Au-delà de la découverte de nouveaux métiers, de la prise de conscience de capacités jusque-là inexplorées, ou – pour certains – d’un regain de confiance en soi, ces ateliers favorisent le développement de soft skills, des compétences comportementales et interpersonnelles essentielles, tant dans le monde du travail que dans la vie en général.
Un champ des possibles élargi
Chaque élève dispose d’un classeur personnel conçu par De l’or dans les mains, dans lequel il collecte des fiches métiers, consigne ses expériences et reçoit une signature validant sa participation aux ateliers. Ces carnets deviennent des supports de réflexion, ouvrant parfois la voie à des stages auprès des artisans rencontrés ou dans les domaines explorés.

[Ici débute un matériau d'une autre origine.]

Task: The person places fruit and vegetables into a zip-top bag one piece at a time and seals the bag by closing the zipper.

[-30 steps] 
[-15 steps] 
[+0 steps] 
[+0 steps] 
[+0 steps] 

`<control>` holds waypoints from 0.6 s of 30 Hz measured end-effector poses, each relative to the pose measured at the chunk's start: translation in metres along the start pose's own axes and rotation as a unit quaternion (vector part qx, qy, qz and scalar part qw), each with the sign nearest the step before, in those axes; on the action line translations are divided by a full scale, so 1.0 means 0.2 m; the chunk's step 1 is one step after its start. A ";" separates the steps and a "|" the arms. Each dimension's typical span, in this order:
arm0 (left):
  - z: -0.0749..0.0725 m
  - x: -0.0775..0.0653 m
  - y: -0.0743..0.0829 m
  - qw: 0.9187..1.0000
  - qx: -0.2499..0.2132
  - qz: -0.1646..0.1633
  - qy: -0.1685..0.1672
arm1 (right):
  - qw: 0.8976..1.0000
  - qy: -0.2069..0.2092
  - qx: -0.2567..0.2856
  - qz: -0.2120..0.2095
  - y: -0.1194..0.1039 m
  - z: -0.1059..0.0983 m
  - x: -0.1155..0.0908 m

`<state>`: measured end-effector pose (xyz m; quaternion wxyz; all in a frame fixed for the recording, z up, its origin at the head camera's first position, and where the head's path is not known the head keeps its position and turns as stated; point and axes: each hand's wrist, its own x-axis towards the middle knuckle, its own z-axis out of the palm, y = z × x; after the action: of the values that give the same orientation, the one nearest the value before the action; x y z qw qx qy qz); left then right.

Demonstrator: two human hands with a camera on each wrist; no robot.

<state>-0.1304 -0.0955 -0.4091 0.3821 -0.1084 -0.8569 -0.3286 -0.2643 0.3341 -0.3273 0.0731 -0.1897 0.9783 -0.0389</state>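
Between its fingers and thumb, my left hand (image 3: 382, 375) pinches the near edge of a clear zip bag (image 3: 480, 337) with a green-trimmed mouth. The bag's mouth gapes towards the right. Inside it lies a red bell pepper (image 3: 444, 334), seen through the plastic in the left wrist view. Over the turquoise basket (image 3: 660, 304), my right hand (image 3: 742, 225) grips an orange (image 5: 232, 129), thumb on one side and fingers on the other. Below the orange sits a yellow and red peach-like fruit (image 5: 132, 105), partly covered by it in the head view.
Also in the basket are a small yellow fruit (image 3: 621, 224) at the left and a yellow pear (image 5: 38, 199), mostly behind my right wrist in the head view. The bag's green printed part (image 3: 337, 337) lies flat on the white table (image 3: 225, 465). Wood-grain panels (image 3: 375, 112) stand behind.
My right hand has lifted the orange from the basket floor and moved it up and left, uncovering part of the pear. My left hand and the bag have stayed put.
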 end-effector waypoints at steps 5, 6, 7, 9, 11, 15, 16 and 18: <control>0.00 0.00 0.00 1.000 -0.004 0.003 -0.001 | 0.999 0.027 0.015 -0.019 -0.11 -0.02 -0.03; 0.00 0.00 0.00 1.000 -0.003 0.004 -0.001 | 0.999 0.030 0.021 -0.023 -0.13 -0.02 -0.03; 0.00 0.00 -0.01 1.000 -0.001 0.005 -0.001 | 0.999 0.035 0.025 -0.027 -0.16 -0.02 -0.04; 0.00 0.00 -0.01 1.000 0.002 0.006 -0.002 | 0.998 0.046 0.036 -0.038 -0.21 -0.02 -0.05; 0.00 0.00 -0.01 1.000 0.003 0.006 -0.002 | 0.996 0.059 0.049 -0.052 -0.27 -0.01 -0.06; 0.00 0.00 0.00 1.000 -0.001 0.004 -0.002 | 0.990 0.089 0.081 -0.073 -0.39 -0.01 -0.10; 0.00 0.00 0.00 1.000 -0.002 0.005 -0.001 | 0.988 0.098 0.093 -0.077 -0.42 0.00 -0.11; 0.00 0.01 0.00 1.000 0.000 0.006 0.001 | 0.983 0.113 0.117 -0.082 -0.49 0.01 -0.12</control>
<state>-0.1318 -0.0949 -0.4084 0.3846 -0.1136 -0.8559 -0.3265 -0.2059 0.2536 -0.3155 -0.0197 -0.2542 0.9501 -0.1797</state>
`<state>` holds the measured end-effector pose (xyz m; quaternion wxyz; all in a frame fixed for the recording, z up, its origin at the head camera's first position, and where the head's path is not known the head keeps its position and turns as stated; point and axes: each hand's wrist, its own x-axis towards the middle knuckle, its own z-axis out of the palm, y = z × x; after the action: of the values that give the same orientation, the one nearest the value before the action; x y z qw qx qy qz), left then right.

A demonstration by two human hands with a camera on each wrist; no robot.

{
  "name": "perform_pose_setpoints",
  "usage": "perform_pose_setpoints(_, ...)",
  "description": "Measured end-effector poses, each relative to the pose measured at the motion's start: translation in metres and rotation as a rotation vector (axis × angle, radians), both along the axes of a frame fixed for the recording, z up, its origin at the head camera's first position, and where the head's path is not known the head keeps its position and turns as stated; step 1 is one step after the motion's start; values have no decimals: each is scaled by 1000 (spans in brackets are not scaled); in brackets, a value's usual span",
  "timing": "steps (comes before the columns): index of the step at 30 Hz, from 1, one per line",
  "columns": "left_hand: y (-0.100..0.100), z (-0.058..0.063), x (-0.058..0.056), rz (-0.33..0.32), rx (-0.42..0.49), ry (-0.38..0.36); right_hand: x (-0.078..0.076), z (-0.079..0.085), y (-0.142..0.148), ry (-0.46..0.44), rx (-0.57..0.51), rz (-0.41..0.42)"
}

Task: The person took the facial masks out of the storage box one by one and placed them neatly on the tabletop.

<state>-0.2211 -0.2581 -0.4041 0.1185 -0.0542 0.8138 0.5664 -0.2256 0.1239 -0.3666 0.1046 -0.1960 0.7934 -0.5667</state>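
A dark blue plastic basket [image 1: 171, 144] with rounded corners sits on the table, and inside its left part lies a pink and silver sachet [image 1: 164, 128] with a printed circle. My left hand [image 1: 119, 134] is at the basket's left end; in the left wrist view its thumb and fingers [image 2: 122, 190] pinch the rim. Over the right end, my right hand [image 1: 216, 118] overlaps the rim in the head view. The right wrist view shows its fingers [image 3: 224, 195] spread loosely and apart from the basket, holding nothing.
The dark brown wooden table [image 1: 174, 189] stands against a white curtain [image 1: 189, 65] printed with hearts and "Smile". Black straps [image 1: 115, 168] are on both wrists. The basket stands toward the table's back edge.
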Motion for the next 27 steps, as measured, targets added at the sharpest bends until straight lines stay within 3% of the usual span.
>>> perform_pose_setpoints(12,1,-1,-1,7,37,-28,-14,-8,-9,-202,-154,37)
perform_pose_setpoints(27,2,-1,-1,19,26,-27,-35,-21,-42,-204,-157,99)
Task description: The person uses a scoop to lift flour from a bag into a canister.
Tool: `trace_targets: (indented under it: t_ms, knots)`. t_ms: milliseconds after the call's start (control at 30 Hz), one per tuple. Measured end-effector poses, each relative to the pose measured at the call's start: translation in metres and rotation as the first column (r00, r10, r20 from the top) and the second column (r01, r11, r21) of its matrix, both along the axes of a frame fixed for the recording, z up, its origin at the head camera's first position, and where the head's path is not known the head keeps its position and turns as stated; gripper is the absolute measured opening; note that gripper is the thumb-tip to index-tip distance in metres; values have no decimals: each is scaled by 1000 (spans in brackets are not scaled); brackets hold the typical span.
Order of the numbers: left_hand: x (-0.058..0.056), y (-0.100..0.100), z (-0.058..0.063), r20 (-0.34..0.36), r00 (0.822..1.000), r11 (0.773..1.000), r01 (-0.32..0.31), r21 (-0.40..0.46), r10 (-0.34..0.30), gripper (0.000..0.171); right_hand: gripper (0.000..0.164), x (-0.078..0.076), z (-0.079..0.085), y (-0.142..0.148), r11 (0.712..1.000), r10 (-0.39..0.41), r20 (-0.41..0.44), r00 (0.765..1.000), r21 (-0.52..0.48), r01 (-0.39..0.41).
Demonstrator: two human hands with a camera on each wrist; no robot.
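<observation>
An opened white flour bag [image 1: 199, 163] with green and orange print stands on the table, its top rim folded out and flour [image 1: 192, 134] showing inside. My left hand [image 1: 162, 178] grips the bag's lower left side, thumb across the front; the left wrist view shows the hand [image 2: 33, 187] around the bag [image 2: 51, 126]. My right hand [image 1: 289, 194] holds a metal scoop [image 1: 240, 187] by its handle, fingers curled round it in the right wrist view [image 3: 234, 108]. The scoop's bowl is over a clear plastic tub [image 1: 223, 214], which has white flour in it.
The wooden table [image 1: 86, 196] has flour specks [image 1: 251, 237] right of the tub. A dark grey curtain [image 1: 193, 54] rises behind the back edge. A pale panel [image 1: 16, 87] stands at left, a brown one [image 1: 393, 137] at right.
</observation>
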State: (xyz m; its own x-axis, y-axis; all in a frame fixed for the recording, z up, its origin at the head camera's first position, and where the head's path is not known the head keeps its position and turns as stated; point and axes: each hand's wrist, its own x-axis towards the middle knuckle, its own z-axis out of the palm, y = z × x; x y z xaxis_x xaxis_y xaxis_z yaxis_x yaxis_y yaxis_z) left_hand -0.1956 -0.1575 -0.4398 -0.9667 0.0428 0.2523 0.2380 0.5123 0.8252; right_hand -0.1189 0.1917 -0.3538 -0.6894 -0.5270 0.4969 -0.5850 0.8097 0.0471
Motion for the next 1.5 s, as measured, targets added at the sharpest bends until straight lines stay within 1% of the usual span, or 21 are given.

Le programme «Je découvre les métiers manuels» s’adresse aussi bien aux élèves au profil académique qu’à ceux moins à l’aise dans le cadre scolaire classique. Il est également déployé au sein d’établissements relevant des réseaux d’éducation prioritaires (REP), et contribue à faire évoluer le regard des familles sur certains métiers manuels – des choix parfois encore peu acceptés.
De l’or dans les mains collabore avec un cabinet spécialisé pour identifier les métiers porteurs d’avenir, tout en veillant à préserver et transmettre des savoir-faire en voie de disparition.
Pour les artisans, qui sont rémunérés pour leur participation, le programme est à la fois une occasion de valoriser leur métier et un petit complément de revenu. Si certains peinent à vivre exclusivement de leur artisanat, tous expriment leur contentement de pouvoir exercer un métier de passion, qui les épanouit pleinement au quotidien. Pour la Fondation Audemars Piguet pour le Bien Commun, soutenir ce programme permet aussi de susciter l’intérêt pour les savoir-faire manuels, qui sont au cœur de son histoire.